> [What this task involves]
An exact restatement of the data below, with the pictures removed, is the required answer.
--- Extracted records ---
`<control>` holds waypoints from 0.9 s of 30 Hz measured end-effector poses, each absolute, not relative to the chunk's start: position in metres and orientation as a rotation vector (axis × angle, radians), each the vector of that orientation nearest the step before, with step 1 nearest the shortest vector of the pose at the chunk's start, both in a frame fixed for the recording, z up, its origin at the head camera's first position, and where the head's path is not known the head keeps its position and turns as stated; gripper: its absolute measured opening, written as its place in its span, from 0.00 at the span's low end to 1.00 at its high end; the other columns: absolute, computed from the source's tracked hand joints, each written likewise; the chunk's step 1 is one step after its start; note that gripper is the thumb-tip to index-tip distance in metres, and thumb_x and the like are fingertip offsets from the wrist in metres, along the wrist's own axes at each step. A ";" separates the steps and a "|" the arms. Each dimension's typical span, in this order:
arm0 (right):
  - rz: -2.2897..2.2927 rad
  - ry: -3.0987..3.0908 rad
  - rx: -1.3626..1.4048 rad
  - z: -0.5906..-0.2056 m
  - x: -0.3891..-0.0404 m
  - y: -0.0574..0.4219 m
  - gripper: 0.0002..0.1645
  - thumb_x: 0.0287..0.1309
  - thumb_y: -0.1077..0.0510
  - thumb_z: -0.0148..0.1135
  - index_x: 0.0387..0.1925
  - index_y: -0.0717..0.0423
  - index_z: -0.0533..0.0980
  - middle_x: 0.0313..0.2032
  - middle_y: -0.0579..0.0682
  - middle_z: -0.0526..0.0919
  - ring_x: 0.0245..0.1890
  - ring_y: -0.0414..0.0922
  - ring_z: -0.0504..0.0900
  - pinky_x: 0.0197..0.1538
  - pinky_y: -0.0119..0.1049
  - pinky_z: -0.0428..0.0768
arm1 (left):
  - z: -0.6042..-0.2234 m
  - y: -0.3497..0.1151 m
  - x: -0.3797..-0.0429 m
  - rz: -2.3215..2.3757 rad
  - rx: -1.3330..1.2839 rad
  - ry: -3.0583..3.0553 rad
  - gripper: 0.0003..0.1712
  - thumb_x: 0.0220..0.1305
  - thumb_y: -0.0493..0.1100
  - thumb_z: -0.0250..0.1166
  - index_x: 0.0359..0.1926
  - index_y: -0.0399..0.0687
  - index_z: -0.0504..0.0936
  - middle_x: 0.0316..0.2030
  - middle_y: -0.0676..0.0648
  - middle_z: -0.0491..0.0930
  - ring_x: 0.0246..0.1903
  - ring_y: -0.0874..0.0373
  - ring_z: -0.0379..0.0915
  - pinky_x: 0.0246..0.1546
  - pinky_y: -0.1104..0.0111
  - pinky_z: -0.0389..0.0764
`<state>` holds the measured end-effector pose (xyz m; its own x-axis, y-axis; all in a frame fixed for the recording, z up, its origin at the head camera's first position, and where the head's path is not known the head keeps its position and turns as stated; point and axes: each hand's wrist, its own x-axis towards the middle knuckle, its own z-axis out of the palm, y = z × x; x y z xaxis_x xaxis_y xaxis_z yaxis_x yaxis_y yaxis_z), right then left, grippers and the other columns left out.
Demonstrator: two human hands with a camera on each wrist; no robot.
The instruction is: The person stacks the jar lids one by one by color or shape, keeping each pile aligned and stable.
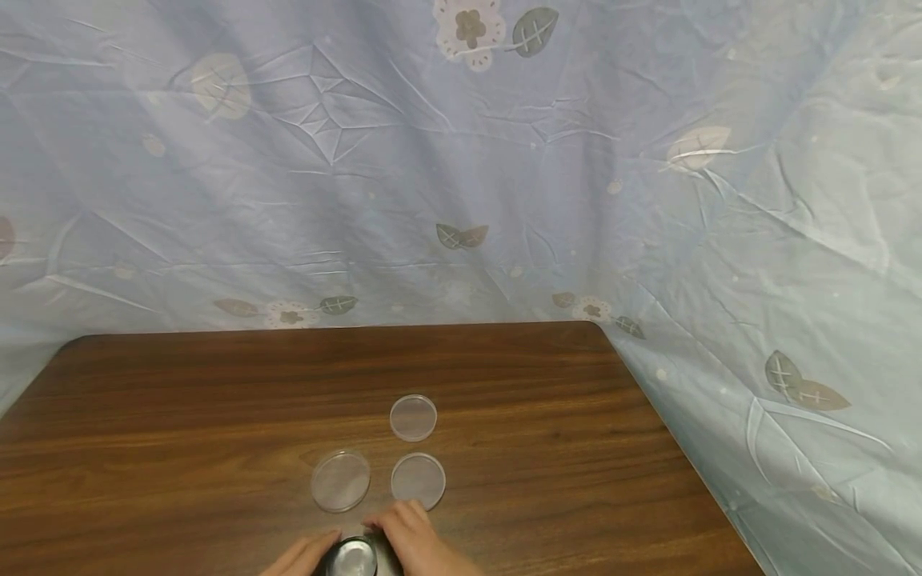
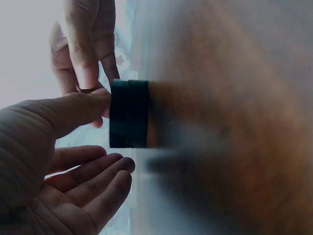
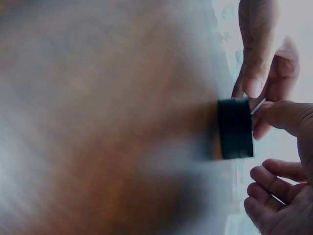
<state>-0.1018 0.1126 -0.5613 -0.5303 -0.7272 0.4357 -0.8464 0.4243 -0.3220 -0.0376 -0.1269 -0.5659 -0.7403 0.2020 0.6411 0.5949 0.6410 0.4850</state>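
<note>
Loosely spread, the left hand (image 1: 301, 556) and right hand (image 1: 415, 540) flank a dark-sided round container (image 1: 353, 559), bottom center, below three clear dishes (image 1: 341, 482).

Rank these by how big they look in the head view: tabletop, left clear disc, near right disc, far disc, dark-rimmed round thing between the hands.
1. Tabletop
2. Left clear disc
3. Near right disc, only slightly smaller
4. Far disc
Unranked: dark-rimmed round thing, cut off by the frame edge.
</note>
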 end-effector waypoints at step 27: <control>0.790 -2.867 1.278 -0.452 -0.155 0.105 0.39 0.66 0.40 0.70 0.69 0.56 0.71 0.63 0.49 0.79 0.65 0.42 0.75 0.70 0.34 0.77 | -0.483 -0.162 -0.091 -0.763 -0.559 -2.566 0.43 0.41 0.48 0.87 0.59 0.39 0.83 0.49 0.50 0.86 0.45 0.51 0.85 0.42 0.58 0.88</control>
<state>-0.1553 0.1049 -0.4515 -0.6845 -0.7209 0.1086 -0.6748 0.5702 -0.4685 -0.0913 -0.1621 -0.4826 -0.8381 0.2573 0.4810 0.4783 0.7706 0.4212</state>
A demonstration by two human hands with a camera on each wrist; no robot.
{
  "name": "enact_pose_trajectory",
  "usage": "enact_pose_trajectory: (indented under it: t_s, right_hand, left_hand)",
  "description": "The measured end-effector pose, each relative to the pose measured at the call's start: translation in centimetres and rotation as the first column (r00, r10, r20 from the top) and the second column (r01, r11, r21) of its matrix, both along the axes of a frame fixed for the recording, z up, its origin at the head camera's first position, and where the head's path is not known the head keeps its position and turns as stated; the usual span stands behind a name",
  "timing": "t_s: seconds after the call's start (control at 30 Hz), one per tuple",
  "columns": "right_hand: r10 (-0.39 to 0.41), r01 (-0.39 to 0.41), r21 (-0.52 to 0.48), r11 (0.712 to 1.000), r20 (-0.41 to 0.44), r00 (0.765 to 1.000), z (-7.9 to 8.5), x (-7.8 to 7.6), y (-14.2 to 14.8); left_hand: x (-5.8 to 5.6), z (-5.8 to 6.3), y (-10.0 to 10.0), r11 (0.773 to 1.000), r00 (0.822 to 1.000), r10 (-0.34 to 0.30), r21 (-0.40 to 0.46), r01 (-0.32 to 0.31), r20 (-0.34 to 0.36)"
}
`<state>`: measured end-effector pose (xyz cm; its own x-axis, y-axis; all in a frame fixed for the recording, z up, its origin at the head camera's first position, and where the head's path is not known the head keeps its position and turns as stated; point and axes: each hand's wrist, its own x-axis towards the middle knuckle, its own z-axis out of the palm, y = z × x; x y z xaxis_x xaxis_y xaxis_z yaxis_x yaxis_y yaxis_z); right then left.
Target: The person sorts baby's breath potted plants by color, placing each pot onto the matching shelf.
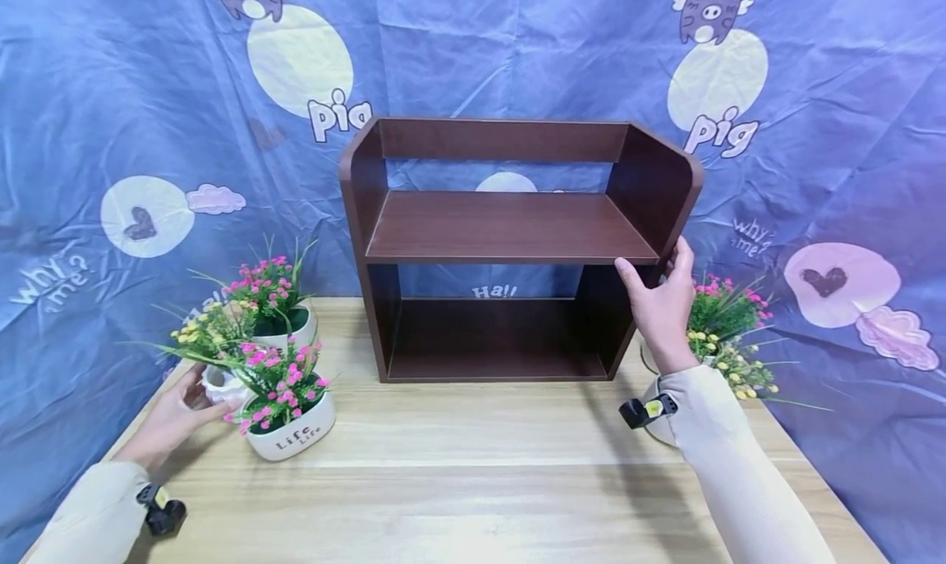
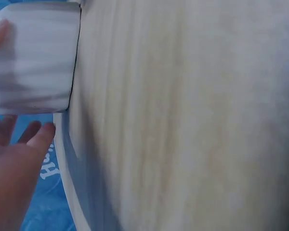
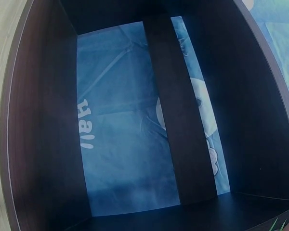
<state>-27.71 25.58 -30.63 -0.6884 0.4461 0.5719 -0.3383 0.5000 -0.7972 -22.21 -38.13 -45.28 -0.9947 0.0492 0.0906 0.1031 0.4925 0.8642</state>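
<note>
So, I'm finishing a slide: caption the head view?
Right hand gripping a brown shelf, left hand at a white flowerpot.

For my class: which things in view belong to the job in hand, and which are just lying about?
Job, judging by the hands:
brown shelf, gripped by the right hand
white pot, between the left hand's thumb and fingers
possibly the pink-flowered pot beside it

Seemingly just about:
potted plants at right
patterned backdrop
</note>
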Motion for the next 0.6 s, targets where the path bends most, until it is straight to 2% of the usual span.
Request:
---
> [Output for this task]
`<control>` holds waypoints from 0.9 s of 30 Hz measured end-effector poses, each absolute, not relative to the chunk's start: position in metres and orientation as a rotation vector (axis × angle, radians), each the vector of that orientation nearest the step before, with step 1 nearest the shortest vector of the pose at the chunk's start, both in a frame fixed for the recording, z up, its origin at the head camera's first position, and where the head's path is not known the head keeps its position and turns as stated; gripper: its absolute measured opening, written as its place in its span, from 0.00 at the span's low end to 1.00 at its high end; the other columns: absolute, computed from the source's tracked hand joints, each written likewise; the chunk's step 1 is one step after its start; note that gripper is the thumb-tip to index-tip distance in metres, and thumb_x and the like are fingertip offsets from the wrist in metres, along the wrist's own axes at each step. A ";" separates the steps and a "|" the arms. Each dimension's typical span, in this order:
arm0 (right):
  - rz: -2.2897..2.2927 rad
  - ry: -3.0987..3.0908 rad
  - rx: -1.3626..1.4048 rad
  - z: -0.5906..-0.2056 m
  - x: -0.3891..-0.0404 m
  - y: -0.0574..0.4219 m
  - gripper: 0.0002..0.1645
  - thumb_x: 0.0287..0.1309
  - thumb_y: -0.1077..0.0510
  - thumb_z: -0.0148..0.1135
  - index_x: 0.0387..0.1925
  - index_y: -0.0717..0.0423
  - index_z: -0.0533..0.0980
  - middle_x: 0.0313..0.2032
  - middle_y: -0.0579..0.0682
  - middle_z: -0.0526..0.0919
  - ring_x: 0.0245..0.1890
  - ring_y: -0.0414..0.0922
  - ring_z: -0.0504..0.0900
  - pinky_x: 0.0197..0.1538
  - pinky_y: -0.0119..0.1049
  - pinky_z: -0.0428..0.0768
arm1 (left):
  - z: -0.6042..-0.2234 m
  - y: -0.3497..0.1151 m
  - x: -0.3797..-0.0429 m
  - rz: -2.3215..2.3757 rad
  - rx: -1.3330..1.2839 rad
  - ry: -3.0583..3.0553 rad
  - gripper: 0.0003..0.1712
  - thumb_x: 0.0220..0.1305
  - thumb_y: -0.0493..0.1100
  - thumb_z: -0.0250..0.1166
  - index_x: 0.0359..0.1926
  - index_y: -0.0399..0.0687
  - index_z: -0.0504..0.0936
  - middle_x: 0.0316..0.2030
  - middle_y: -0.0676..0.0648
  - middle_z: -0.0491..0.0930
  - ring_x: 0.0246..0.1903
  - ring_y: -0.0874..0.0373
  - ring_z: -0.0379..0.0915
  - pinky_x: 0.0246..0.1546
  - pinky_y: -0.1104..0.0111
  - pinky_z: -0.0389..0.0764
`<state>` holds the measured end-effector pose (xyz m; its own x-axis, y-axis; all in a frame fixed for the recording, z up, its origin at the head camera's first position, and where the head's path is not known the head keeps its position and turns as stated; point and axes: each hand's wrist, its own x-axis towards the middle knuckle, its own z-axis out of the palm, y = z × x; x y z xaxis_x xaxis_y xaxis_z yaxis_x yaxis_y yaxis_z), right then left, grippers and the other columns left out.
Demonstrator: two human hands with a camera on each wrist; no robot.
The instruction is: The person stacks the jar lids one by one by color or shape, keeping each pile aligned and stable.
<state>-0.1018 0.1126 -0.5613 -0.5303 -0.7272 0.4357 -0.8464 0.4243 -0.3220 -0.0376 -0.1269 -0.5659 -0.7403 0.2020 0.6411 0.5949 0.6410 0.4850</state>
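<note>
Loosely spread, the left hand (image 1: 301, 556) and right hand (image 1: 415, 540) flank a dark-sided round container (image 1: 353, 559), bottom center, below three clear dishes (image 1: 341, 482).

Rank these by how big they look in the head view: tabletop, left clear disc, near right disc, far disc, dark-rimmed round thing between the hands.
1. Tabletop
2. Left clear disc
3. Near right disc, only slightly smaller
4. Far disc
Unranked: dark-rimmed round thing, cut off by the frame edge.
</note>
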 end-effector waypoints at step 27: <control>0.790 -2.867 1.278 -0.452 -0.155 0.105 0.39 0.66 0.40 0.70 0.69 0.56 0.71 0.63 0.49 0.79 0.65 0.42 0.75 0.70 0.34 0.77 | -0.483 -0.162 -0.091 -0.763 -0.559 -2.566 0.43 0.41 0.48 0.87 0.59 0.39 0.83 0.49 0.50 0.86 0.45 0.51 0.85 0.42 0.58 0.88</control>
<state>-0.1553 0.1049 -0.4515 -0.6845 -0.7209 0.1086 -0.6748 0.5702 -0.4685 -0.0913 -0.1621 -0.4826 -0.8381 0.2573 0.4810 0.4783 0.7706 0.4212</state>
A demonstration by two human hands with a camera on each wrist; no robot.
{
  "name": "enact_pose_trajectory",
  "usage": "enact_pose_trajectory: (indented under it: t_s, right_hand, left_hand)",
  "description": "The measured end-effector pose, each relative to the pose measured at the call's start: translation in centimetres and rotation as the first column (r00, r10, r20 from the top) and the second column (r01, r11, r21) of its matrix, both along the axes of a frame fixed for the recording, z up, its origin at the head camera's first position, and where the head's path is not known the head keeps its position and turns as stated; the usual span stands behind a name",
  "timing": "t_s: seconds after the call's start (control at 30 Hz), one per tuple",
  "columns": "right_hand: r10 (-0.39 to 0.41), r01 (-0.39 to 0.41), r21 (-0.52 to 0.48), r11 (0.712 to 1.000), r20 (-0.41 to 0.44), r00 (0.765 to 1.000), z (-7.9 to 8.5), x (-7.8 to 7.6), y (-14.2 to 14.8); left_hand: x (-5.8 to 5.6), z (-5.8 to 6.3), y (-10.0 to 10.0), r11 (0.773 to 1.000), r00 (0.822 to 1.000), r10 (-0.34 to 0.30), r21 (-0.40 to 0.46), r01 (-0.32 to 0.31), r20 (-0.34 to 0.36)"
}
`<state>`: measured end-effector pose (xyz cm; its own x-axis, y-axis; all in a frame fixed for the recording, z up, its origin at the head camera's first position, and where the head's path is not known the head keeps its position and turns as stated; point and axes: each hand's wrist, its own x-axis towards the middle knuckle, its own z-axis out of the palm, y = z × x; x y z xaxis_x xaxis_y xaxis_z yaxis_x yaxis_y yaxis_z); right then left.
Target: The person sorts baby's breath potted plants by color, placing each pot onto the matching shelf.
<state>-27.71 25.58 -30.63 -0.6884 0.4461 0.5719 -0.3383 0.5000 -0.7972 -22.21 -38.13 -45.28 -0.9947 0.0492 0.0906 0.1031 0.4925 0.8642</state>
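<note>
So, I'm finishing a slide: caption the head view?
Right hand gripping a brown shelf, left hand at a white flowerpot.

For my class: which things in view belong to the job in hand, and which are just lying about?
Job, judging by the hands:
brown shelf, gripped by the right hand
white pot, between the left hand's thumb and fingers
possibly the pink-flowered pot beside it

Seemingly just about:
potted plants at right
patterned backdrop
</note>
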Motion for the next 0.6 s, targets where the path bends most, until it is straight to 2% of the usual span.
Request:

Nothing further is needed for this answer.